十九年前、恵比寿の焼肉屋で「生きてる意味がない」とぶつかり合った二人が、今、同じ未来を見つめ、同じ激しい鼓動を共有している。
価値観の全く違う二つの魂は、長い年月と無数の衝突を経て、誰にも切り裂くことのできない一本の太い絆へと結実したのだ。

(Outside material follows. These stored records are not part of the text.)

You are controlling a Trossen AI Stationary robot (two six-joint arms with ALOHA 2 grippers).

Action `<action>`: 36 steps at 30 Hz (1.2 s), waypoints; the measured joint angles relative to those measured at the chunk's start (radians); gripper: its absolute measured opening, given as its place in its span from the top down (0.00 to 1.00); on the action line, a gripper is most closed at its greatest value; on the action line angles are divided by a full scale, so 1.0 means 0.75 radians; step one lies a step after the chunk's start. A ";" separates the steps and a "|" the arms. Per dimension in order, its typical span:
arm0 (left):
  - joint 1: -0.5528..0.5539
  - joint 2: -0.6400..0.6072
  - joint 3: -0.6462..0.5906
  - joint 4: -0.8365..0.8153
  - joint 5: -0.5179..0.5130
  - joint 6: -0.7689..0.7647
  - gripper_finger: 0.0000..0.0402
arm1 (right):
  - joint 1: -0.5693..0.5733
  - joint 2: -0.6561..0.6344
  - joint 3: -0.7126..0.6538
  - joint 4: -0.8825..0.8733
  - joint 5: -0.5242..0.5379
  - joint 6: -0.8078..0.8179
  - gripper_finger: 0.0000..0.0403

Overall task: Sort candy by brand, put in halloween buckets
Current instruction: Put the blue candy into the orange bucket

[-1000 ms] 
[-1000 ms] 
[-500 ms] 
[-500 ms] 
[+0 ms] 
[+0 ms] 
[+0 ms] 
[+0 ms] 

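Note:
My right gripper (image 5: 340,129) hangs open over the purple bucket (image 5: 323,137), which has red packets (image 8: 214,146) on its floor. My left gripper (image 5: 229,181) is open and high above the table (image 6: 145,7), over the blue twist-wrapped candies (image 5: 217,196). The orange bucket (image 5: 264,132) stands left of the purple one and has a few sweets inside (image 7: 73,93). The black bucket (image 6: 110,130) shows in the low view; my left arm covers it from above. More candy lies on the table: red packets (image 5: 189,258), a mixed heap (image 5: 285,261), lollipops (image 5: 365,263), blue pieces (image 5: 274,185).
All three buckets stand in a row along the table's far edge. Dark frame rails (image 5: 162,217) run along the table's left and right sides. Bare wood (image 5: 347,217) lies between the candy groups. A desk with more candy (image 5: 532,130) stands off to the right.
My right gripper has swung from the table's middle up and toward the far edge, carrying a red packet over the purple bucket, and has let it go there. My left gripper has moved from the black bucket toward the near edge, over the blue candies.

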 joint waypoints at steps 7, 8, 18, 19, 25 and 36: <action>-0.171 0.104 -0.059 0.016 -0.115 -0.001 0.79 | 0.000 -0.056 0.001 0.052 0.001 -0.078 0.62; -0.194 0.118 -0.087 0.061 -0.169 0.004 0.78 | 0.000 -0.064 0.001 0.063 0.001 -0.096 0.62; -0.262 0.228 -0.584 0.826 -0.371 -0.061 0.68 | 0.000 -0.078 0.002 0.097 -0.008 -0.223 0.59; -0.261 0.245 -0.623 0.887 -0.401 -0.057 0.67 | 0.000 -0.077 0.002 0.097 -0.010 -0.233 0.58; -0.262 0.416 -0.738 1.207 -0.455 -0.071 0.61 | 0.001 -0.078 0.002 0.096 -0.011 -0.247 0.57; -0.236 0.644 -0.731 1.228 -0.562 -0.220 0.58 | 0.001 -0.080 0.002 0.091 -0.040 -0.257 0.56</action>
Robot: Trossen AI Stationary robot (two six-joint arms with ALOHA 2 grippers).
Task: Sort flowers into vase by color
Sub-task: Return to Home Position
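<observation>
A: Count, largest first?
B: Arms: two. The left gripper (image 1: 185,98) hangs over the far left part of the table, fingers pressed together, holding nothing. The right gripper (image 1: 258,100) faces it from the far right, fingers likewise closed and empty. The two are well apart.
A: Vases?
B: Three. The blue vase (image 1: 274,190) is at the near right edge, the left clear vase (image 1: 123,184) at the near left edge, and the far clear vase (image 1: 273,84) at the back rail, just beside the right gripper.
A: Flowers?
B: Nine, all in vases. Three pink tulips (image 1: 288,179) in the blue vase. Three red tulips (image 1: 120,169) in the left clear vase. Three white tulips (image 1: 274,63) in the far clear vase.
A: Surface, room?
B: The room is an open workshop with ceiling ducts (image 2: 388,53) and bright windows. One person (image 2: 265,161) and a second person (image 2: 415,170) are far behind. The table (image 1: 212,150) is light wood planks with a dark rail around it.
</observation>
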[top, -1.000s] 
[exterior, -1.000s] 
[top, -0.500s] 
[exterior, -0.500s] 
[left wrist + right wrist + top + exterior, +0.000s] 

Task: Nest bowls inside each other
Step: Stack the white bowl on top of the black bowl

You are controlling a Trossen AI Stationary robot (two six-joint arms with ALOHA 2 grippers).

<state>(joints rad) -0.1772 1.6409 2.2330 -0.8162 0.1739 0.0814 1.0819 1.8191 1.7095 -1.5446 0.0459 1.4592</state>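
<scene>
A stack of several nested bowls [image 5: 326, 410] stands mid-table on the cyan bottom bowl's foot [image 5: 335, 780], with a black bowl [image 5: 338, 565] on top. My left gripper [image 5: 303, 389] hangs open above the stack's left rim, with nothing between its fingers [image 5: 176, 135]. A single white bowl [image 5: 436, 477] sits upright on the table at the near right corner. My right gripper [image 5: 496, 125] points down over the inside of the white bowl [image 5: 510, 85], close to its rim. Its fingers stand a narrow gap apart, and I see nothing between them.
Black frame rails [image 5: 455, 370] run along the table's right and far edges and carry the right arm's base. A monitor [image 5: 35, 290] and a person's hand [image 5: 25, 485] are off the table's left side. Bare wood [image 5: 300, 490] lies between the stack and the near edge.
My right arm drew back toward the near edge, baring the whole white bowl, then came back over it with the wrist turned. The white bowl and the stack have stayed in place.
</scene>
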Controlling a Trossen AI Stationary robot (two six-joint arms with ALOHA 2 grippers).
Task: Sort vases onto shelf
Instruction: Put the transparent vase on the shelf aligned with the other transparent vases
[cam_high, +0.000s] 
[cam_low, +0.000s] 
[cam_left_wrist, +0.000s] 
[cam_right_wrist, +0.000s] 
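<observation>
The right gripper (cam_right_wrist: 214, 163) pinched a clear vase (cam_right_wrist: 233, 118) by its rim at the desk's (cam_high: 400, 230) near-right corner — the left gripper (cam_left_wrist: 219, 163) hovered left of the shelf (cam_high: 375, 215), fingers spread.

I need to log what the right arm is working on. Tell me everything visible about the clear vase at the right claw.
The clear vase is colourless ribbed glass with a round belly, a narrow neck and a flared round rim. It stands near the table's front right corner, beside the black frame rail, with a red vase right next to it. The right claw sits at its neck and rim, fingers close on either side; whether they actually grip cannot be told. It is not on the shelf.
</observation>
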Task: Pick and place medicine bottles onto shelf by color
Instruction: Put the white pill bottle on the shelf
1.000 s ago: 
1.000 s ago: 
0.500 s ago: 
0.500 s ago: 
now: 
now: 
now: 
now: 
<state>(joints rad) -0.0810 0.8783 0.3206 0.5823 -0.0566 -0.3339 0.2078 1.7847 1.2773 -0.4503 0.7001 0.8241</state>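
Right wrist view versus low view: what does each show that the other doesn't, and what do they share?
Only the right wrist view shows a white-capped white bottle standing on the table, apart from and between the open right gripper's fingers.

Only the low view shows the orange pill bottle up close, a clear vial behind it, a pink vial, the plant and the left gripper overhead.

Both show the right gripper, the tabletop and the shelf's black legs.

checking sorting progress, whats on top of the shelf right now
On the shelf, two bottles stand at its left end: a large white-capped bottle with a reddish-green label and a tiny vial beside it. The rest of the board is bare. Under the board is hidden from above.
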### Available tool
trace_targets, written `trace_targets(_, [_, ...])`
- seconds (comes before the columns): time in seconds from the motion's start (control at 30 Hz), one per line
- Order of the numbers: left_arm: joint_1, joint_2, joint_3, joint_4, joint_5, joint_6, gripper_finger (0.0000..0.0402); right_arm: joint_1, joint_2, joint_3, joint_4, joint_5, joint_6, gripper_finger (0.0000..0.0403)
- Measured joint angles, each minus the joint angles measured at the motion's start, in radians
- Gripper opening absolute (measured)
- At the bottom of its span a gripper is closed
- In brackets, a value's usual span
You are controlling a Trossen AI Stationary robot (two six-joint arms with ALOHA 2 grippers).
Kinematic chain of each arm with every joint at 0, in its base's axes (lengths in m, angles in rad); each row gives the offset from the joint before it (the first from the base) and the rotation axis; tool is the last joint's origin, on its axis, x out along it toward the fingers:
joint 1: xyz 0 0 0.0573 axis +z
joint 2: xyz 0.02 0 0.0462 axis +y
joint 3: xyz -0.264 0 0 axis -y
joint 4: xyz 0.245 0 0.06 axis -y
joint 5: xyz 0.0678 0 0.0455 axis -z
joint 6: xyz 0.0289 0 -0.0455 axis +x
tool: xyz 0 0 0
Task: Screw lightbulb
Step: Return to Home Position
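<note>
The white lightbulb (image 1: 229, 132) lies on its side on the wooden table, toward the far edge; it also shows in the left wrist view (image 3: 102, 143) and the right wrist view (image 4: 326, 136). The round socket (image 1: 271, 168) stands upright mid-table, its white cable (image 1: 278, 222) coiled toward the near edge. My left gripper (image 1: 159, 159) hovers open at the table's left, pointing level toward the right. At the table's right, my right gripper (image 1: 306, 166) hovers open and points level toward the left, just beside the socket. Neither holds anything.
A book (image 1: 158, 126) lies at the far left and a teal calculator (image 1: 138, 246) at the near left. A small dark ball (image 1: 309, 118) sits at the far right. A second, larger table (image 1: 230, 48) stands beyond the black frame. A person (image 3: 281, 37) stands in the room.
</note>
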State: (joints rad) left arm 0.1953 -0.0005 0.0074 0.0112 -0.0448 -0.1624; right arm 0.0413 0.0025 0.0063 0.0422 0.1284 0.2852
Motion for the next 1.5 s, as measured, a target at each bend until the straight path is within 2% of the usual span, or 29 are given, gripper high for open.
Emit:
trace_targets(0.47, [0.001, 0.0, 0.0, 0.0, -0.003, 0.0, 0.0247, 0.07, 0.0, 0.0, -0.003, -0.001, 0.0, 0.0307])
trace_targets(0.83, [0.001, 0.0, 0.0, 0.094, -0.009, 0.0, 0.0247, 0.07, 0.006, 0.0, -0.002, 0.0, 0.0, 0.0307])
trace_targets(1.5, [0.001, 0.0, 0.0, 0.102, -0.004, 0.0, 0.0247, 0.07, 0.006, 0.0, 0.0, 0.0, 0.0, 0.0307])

「……バカ。涼平のバカ。そんなこと言われたら、もう断れないじゃない……っ」
結衣は泣き笑いの表情を浮かべながら、涼平の手を力強く握り返した。
「保証なんてしないからね。明日、会社が吹き飛ぶかもしれないんだよ?」
「その時は、俺がまた完璧な再建計画書を作ってやるさ。あの狭いアパートの時みたいにな」
涼平の優しい微笑みを見て、結衣の胸の奥底から、信じられないほどのエネルギーが湧き上がってくるのを感じた。
もう、何も怖くない。
どれほど高い壁が立ちはだかろうとも、どれほど未知の世界が広がっていようとも。私の隣には、私の暴走を信じ、共に同じ熱さで燃え上がってくれる最強のパートナーがいるのだから。
2024年。
高柳涼平の「退職」という人生最大の賭けから、『YUI NATSUME』の世界への進撃が、真の意味で幕を開けた。
彼らの視線の先には、すでにヨーロッパの空が、そしてまだ見ぬ世界のランウェイが広がっていた。張り裂けそうな胸の鼓動を道標に、二人はついに、最後のステージへの扉を開け放ったのだった。